— TASK ITEM —
For the entries below, the result should be an exact transcription of the lines from the one with "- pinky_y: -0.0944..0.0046" up to and including the one with "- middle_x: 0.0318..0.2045", and only those.

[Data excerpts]
-- -- --
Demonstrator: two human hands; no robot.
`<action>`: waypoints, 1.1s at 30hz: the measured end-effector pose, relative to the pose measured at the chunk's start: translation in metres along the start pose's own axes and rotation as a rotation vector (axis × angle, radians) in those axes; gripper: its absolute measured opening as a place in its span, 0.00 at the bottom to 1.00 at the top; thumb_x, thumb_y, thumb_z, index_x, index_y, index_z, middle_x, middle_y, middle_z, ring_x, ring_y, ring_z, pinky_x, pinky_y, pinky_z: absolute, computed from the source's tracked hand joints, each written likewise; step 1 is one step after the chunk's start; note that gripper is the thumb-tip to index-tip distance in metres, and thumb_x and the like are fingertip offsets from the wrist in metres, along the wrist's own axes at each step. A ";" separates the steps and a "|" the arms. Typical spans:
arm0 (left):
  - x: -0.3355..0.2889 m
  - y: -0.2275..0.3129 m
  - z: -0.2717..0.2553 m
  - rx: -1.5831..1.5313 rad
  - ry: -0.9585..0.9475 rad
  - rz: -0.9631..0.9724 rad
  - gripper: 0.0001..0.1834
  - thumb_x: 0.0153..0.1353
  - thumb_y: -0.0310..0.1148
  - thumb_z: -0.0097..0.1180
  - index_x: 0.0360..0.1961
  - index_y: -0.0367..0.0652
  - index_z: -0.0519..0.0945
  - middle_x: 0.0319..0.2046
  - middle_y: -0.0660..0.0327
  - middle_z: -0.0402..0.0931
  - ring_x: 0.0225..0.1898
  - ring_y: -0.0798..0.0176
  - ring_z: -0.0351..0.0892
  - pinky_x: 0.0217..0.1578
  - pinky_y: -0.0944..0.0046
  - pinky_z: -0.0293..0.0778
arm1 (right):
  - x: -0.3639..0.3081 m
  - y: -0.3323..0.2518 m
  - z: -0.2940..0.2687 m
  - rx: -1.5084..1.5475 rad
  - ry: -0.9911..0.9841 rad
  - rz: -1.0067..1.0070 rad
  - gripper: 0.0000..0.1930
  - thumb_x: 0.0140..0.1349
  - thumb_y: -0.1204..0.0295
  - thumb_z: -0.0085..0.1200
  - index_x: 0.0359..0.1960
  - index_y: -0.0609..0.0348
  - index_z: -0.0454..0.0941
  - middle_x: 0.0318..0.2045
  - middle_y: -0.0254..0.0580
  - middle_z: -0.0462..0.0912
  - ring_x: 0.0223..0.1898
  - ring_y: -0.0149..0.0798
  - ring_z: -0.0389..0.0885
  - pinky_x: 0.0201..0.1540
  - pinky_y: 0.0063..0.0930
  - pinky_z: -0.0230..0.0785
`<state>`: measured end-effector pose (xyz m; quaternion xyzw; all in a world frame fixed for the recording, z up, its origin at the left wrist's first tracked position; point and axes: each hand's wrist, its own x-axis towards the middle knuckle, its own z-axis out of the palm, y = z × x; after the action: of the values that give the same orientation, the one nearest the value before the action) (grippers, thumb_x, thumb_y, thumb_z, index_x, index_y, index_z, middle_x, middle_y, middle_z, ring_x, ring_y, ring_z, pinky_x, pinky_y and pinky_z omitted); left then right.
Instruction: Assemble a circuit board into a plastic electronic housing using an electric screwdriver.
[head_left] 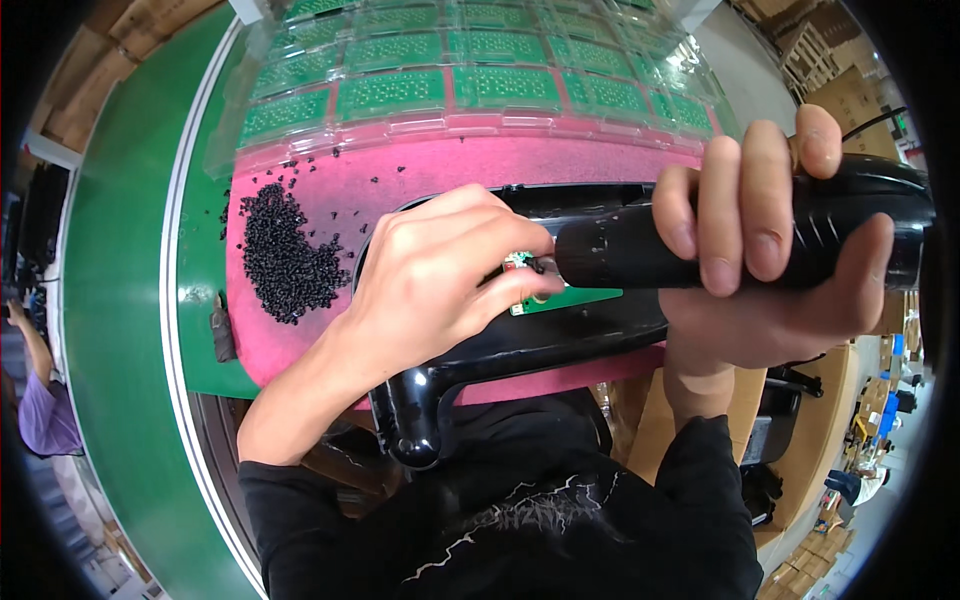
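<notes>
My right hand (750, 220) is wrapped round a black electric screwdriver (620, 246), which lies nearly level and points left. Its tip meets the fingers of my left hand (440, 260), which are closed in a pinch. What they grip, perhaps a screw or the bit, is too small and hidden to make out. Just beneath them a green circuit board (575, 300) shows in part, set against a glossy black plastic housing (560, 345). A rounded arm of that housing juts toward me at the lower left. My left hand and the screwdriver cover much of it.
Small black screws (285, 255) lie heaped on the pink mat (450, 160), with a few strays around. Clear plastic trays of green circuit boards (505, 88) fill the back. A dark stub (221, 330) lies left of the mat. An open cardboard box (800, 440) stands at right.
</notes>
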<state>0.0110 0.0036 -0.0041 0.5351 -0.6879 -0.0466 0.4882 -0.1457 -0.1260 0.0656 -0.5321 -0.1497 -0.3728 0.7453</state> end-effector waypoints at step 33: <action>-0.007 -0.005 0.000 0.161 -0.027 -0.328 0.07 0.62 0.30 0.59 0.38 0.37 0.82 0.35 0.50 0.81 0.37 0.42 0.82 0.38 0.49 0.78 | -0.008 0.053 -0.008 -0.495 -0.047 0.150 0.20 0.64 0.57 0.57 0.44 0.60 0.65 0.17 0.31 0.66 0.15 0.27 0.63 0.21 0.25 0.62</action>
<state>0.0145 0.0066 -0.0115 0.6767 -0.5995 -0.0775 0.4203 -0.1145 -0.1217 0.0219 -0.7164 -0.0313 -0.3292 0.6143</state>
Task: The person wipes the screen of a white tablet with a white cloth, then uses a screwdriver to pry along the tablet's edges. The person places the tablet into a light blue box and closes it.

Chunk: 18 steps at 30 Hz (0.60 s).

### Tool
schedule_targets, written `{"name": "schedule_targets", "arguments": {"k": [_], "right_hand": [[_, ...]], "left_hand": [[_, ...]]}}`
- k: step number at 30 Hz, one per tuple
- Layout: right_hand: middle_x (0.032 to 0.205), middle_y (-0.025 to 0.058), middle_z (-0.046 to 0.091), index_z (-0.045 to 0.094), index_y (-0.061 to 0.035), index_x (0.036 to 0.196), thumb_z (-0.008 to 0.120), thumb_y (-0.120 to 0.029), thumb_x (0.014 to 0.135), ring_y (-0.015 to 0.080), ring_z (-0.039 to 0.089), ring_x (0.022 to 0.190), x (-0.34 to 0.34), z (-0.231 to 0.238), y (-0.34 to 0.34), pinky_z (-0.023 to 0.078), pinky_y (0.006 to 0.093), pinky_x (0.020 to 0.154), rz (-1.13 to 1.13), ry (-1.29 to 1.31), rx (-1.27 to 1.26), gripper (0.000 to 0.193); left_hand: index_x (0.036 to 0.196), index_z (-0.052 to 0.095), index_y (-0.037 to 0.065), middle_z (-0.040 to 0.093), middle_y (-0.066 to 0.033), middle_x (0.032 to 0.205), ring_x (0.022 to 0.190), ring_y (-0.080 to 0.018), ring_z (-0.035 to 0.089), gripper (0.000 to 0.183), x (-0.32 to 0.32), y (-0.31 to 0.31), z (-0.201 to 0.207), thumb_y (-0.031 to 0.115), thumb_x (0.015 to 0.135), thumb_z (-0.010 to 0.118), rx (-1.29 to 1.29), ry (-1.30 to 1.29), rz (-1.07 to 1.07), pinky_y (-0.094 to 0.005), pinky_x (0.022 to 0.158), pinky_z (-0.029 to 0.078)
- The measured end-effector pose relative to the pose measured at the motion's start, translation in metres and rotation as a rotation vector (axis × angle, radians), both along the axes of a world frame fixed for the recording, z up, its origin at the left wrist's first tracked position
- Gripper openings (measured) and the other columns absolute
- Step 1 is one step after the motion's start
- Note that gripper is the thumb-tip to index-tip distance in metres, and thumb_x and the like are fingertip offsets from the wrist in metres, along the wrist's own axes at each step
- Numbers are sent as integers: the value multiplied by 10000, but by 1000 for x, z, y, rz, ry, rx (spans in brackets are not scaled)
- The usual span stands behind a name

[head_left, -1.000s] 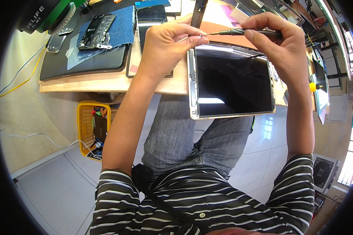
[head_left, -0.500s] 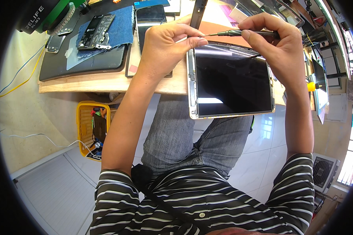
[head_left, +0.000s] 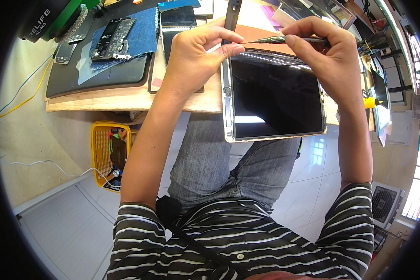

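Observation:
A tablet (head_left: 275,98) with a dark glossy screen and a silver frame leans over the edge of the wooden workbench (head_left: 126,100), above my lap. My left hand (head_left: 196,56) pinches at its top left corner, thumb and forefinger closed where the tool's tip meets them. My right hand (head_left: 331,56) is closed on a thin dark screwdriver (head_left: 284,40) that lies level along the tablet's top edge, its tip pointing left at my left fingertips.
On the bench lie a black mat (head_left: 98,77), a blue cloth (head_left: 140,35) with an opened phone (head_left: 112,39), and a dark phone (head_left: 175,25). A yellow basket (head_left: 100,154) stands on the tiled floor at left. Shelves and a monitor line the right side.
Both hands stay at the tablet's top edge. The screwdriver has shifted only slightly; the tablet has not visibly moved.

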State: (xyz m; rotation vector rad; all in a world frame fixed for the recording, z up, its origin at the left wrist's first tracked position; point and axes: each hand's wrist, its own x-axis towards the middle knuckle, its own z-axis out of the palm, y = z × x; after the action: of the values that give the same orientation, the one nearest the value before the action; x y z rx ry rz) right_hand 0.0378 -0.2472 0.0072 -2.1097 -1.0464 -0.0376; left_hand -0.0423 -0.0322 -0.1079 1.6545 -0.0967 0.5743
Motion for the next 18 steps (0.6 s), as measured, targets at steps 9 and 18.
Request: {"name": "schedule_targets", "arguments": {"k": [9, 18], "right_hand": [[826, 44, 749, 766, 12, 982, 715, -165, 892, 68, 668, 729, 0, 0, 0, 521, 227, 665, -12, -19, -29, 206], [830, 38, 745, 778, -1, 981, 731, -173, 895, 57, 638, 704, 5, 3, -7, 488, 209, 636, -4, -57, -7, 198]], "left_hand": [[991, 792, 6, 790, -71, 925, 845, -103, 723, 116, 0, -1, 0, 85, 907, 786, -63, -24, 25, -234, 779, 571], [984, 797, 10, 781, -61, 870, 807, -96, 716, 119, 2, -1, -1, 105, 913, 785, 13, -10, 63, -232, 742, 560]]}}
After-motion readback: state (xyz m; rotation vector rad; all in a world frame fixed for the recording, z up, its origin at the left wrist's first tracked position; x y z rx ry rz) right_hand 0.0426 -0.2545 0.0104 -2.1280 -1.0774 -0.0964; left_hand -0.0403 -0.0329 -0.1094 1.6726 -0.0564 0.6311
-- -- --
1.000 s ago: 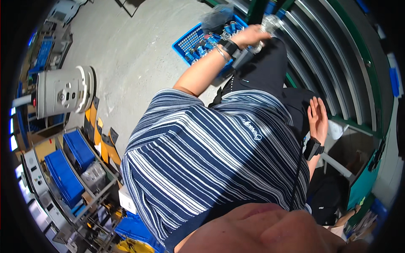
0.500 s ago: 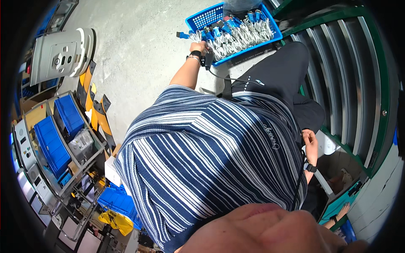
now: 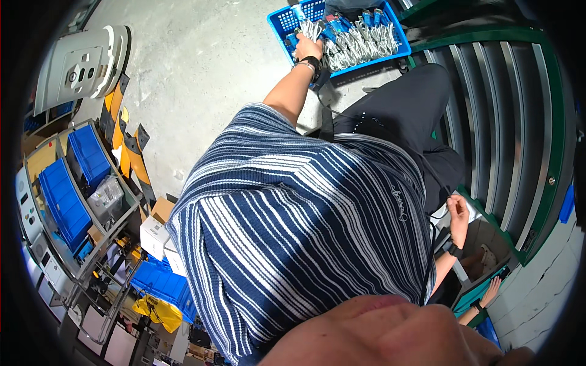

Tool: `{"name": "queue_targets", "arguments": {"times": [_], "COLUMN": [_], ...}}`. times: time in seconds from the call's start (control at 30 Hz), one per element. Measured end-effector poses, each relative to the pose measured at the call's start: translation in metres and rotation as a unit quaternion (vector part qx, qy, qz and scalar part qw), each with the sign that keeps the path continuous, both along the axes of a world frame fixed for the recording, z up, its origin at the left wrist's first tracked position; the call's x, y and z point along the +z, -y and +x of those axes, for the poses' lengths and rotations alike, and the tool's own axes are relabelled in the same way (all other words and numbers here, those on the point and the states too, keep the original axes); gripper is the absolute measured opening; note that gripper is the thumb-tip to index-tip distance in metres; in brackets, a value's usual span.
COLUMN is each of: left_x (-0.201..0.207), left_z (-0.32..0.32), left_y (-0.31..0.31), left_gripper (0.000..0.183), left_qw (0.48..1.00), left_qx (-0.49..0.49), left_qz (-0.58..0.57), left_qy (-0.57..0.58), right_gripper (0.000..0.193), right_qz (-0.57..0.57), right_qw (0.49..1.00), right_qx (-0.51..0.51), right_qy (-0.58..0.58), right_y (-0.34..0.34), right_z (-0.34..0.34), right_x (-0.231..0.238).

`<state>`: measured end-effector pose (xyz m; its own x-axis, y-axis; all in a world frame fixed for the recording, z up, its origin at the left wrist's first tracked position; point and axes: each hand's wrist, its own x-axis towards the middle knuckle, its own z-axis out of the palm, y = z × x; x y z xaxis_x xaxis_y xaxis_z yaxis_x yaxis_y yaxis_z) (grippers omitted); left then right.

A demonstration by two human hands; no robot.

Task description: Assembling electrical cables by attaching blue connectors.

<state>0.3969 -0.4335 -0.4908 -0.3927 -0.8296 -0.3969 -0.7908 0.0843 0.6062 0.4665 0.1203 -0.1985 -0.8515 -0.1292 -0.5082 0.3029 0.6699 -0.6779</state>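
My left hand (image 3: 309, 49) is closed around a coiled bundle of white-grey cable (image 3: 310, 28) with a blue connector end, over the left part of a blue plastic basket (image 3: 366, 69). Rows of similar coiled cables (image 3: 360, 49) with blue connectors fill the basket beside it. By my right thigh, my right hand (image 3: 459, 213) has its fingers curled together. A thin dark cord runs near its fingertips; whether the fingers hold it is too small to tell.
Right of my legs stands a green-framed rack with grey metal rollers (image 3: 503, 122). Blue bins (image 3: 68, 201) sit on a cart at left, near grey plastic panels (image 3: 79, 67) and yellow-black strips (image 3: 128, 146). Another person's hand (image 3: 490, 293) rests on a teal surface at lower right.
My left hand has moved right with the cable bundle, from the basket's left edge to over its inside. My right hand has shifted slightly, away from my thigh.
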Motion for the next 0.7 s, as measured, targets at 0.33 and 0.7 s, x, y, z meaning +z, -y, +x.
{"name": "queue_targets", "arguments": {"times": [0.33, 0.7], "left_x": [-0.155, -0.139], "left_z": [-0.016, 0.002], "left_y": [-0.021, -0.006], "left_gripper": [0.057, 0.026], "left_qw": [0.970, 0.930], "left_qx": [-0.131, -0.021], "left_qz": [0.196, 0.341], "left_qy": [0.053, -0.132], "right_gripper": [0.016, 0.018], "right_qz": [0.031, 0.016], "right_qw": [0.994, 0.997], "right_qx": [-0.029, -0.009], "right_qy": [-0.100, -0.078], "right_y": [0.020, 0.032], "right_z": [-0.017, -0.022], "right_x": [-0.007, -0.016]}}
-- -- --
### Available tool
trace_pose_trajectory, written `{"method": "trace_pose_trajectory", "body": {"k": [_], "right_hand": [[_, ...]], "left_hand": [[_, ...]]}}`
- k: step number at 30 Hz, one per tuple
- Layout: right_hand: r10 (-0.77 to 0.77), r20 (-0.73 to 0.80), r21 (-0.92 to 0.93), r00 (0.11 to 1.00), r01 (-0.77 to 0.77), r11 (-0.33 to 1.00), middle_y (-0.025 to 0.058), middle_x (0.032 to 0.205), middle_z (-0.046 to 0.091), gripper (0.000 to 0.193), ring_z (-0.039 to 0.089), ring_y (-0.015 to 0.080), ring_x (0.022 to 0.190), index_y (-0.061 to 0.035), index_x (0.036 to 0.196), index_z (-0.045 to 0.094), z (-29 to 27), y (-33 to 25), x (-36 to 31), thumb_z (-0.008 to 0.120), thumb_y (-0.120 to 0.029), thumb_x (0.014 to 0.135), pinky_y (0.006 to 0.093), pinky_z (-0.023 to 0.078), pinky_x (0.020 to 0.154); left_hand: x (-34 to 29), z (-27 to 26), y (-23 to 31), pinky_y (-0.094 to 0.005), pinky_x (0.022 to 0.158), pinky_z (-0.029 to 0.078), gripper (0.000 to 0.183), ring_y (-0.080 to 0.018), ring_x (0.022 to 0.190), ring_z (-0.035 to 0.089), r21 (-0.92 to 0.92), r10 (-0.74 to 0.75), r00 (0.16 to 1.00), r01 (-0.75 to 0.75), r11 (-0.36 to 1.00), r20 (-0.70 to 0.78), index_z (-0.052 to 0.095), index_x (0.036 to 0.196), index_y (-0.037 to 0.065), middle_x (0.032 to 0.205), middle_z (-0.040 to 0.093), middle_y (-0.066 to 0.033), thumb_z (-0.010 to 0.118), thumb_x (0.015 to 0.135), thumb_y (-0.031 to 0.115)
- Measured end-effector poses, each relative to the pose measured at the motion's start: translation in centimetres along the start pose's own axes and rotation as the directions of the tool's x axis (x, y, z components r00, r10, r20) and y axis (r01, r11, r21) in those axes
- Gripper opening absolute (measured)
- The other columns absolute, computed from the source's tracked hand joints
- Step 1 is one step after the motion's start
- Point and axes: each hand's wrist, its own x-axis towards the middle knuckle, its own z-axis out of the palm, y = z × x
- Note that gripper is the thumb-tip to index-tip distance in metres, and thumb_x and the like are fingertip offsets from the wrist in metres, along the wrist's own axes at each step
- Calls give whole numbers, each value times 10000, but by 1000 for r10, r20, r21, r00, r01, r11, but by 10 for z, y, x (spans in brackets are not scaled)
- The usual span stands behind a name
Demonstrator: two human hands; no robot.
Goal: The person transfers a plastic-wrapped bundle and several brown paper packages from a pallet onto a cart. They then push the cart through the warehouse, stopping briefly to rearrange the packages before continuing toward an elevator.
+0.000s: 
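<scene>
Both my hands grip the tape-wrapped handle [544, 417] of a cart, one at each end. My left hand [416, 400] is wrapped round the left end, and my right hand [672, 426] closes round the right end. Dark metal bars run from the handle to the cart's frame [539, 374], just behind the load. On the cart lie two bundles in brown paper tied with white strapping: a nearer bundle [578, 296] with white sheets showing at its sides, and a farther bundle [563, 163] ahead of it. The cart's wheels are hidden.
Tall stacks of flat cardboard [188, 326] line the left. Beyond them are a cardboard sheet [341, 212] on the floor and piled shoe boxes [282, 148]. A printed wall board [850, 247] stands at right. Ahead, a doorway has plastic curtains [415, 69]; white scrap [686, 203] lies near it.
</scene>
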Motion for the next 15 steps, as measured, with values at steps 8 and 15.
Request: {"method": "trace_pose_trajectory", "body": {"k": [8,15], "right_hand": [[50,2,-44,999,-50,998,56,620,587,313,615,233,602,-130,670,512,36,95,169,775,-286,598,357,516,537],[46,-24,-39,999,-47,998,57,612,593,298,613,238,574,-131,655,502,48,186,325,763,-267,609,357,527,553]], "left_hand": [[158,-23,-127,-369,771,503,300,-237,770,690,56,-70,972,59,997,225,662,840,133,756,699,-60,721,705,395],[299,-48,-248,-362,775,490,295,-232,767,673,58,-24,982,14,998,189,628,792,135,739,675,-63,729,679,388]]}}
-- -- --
— SOLUTION TO THIS EXERCISE —
  - pinky_y: -0.0944..0.0046
  - pinky_z: -0.0293..0.0778
arm1 (right):
  - x: -0.3639..0.3081 m
  - y: -0.3323..0.2518 m
  - z: -0.2940..0.2687 m
  - rx: -1.5084..1.5475 rad
  - ry: -0.9911..0.9841 rad
  - rz: -1.0067..1.0070 rad
  - gripper: 0.0000..0.1930
  - thumb_x: 0.0140..0.1349
  - thumb_y: -0.1204..0.0295
  - thumb_z: -0.0085..0.1200
  - index_x: 0.0359..0.1960
  - index_y: -0.0609..0.0348
  - index_z: -0.0454..0.0941
  - middle_x: 0.0318..0.2045

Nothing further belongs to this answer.